START Information supplied

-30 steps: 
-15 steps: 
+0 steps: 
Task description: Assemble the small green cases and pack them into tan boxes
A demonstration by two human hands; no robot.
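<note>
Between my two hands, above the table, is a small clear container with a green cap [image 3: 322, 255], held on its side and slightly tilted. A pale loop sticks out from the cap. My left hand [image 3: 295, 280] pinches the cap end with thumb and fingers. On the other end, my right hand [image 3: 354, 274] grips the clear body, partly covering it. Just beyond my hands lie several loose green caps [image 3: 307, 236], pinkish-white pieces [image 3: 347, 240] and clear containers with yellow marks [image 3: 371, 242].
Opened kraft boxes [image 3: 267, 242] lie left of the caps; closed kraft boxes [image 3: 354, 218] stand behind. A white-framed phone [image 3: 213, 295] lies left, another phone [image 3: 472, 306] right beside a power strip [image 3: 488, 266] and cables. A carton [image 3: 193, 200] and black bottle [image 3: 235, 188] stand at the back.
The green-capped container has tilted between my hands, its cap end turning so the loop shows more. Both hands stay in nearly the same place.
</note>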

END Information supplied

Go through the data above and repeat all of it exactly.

-30 steps: 
-15 steps: 
+0 steps: 
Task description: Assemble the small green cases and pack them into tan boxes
A demonstration by two human hands; no robot.
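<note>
Between my two hands, above the table, is a small clear container with a green cap [image 3: 322, 255], held on its side and slightly tilted. A pale loop sticks out from the cap. My left hand [image 3: 295, 280] pinches the cap end with thumb and fingers. On the other end, my right hand [image 3: 354, 274] grips the clear body, partly covering it. Just beyond my hands lie several loose green caps [image 3: 307, 236], pinkish-white pieces [image 3: 347, 240] and clear containers with yellow marks [image 3: 371, 242].
Opened kraft boxes [image 3: 267, 242] lie left of the caps; closed kraft boxes [image 3: 354, 218] stand behind. A white-framed phone [image 3: 213, 295] lies left, another phone [image 3: 472, 306] right beside a power strip [image 3: 488, 266] and cables. A carton [image 3: 193, 200] and black bottle [image 3: 235, 188] stand at the back.
The green-capped container has tilted between my hands, its cap end turning so the loop shows more. Both hands stay in nearly the same place.
</note>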

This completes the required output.